La Bûche de Noël
Head into any pastry shop in France in December, and you’ll find a number of incarnations of the bûche de Noël, or Christmas yule log. As delicious as they may be, for many French, the real deal is the one they helped their mother make in the kitchen on the morning of December 25th. What makes the bûche such an astounding, year-after-year success in French homes is that pretty much anyone can make one, from basic to sophisticated, depending on the ages and skills of the bakers in the family . The bûche de Noël is the perfect opportunity for what we like to call “quality family time.”
Now, why in the world would anyone bite into a dessert that looks like a log?
The history of the bûche de Noël is a history class in and of itself. The tradition dates back to times immemorial, one of many pagan rites one would find throughout Europe to celebrate the winter solstice.

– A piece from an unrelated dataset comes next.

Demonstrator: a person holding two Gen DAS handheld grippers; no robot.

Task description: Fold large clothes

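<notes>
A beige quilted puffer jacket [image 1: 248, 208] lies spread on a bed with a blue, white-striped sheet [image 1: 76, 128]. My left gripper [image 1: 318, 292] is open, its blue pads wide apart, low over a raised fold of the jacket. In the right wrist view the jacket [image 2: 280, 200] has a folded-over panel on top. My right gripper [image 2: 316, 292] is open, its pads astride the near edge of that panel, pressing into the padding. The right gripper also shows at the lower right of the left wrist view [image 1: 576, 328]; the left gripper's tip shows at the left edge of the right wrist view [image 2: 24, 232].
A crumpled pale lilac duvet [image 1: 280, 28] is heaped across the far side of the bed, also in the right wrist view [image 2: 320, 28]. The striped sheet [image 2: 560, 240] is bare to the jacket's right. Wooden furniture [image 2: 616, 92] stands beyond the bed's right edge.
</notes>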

A log of wood - often from a fruit tree to ensure a successful harvest in the year to come - would be brought home and placed in the hearth, which for centuries functioned as the epicenter of every family’s activity.
Depending on the region and its various beliefs, salt, wine, or holy water - among other ingredients - were sprinkled atop the log before lighting it on fire. Sprinkling wine, for example, was yet another way to guarantee the following year’s grape harvest would be bountiful.
Once lit on December 24th - the longest night of the year - the log had to burn for several days for good luck. That was just the start: ash from the log provided protection against lightning strikes, and coals were used throughout the year in various medicinal potions.
That’s all interesting, but at what point does the log turn into a cake?
Little by little, traditional hearths disappeared in homes, replaced by wood-burning stoves. With no center stage left for the Christmas log ritual, smaller logs were placed as a decorative reminder on tabletops, and it was only a matter of time before someone realized that it would be a lot nicer to eat the log rather than simply watching it. The bûche de Noël as a dessert was born.
This Christmas, if you fancy a slice of French tradition around the dinner table, it doesn’t get more authentic than a bûche. Our recommendation? Keep it simple, as in this recipe. One word of advice: sprinkling wine or salt on this one won’t get you anywhere, although we can’t vouch for the holy water.